I must state at the outset that this post is inspired by the second chapter of Nate Silver’s book The Signal and the Noise. In that chapter, which is about election forecasting, Silver draws upon the old Russian parable of the hedgehog and the fox. According to that story, the fox knows several tricks while the hedgehog knows only one – curling up into a ball. The story ends in favour of the hedgehog, as none of the tricks of the unfocused fox can help him evade the predator.

Most political pundits, says Silver, are like hedgehogs. They have just one central idea to their punditry and they tend to analyze all issues through that. A good political forecaster, however, needs to be able to accept and process any new data inputs, and include that in his analysis. With just one technique, this can be hard to achieve and so Silver says that to be a good political forecaster one needs to be a fox. While this might lead to some contradictory statements and thus bad punditry, it leads to good forecasts. Anyway, you can know about election forecasting from Silver’s book.

The world of “quant” and “analytics” which I inhabit is again similarly full of hedgehogs. You have the statisticians, whose solution for every problem is a statistical model. They can wax eloquent about Log Likelihood Estimators but can have trouble explaining why you should use that in the first place. Then you have the banking quants (I used to be one of those), who are proficient in derivatives pricing, stochastic calculus and partial differential equations, but if you ask them why a stock price movement is generally assumed to be lognormal, they don’t have answers. Then you have the coders, who can hack, scrape and write really efficient code, but don’t know much math. And mathematicians who can come up with elegant solutions but who are divorced from reality.
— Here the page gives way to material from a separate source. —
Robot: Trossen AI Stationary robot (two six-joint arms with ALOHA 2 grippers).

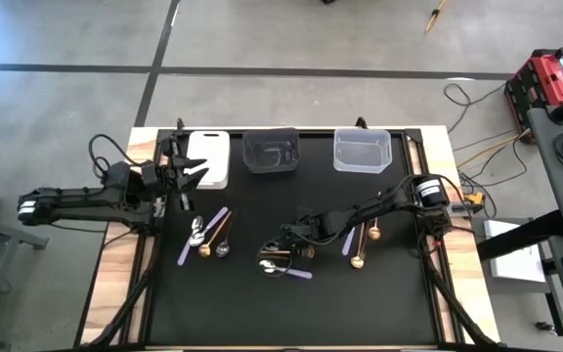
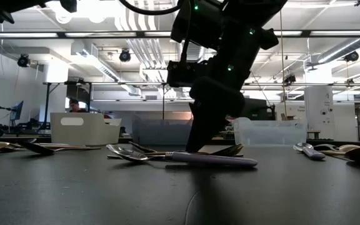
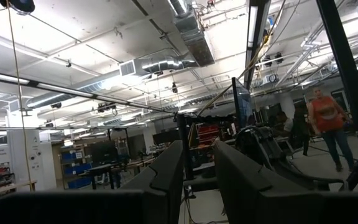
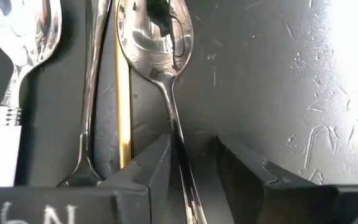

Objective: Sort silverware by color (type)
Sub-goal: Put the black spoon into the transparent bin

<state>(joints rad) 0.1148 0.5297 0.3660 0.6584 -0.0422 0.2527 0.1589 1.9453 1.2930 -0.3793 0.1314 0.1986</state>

While you might make a career out of falling under any of the above categories, to truly unleash your potential as a quant, you should be able to do all. You should be a fox and should know each of these  tricks. And unlike the fox in the Old Russian fairy tale, the key to being a good fox is to know what trick to use when. Let me illustrate this with an example from my work today (actual problem statement masked since it involves client information).

So there were two possible distributions that a particular data point could have come from and I had to try and analyze which of them it came from (simple Bayesian probability, you might think). However, calculating the probability wasn’t so straightforward, as it wasn’t a standard function. Then I figured I could solve the probability problem using the inclusion-exclusion principle (maths again), and wrote down a mathematical formulation for it.

Now, I was dealing with a rather large data set, so I would have to use the computer, so I turned my mathematical solution into pseudo-code. Then, I realized that the pseudo-code was recursive, and given the size of the problem I would soon run out of memory. I had to figure out a solution using dynamic programming. Then, following some more code optimization, I had the probability. And then I had to go back to do the Bayesian analysis in order to complete the solution. And then present the solution in the form of a “business solution”, with all the above mathematical jugglery being abstracted from the client.

This versatility can come in handy in other places, too. There was a problem for which I figured out that the appropriate solution involved building a classification tree. However, given the nature of the data at hand, none of the off-the-shelf classification tree algorithms for were ideal. So I simply went ahead and wrote my own code for creating such trees. Then, I figured that classification trees are in effect a greedy algorithm, and can lead to getting stuck at local optima. And so I put in a simulated annealing aspect to it.

While I may not have in depth knowledge of any of the above techniques (to gain breadth you have to sacrifice depth), that I’m aware of a wide variety of techniques means I can provide the solution that is best for the problem at hand. And as I go along, I hope to keep learning more and more techniques – even if I don’t use them, being aware of them will lead to better overall problem solving.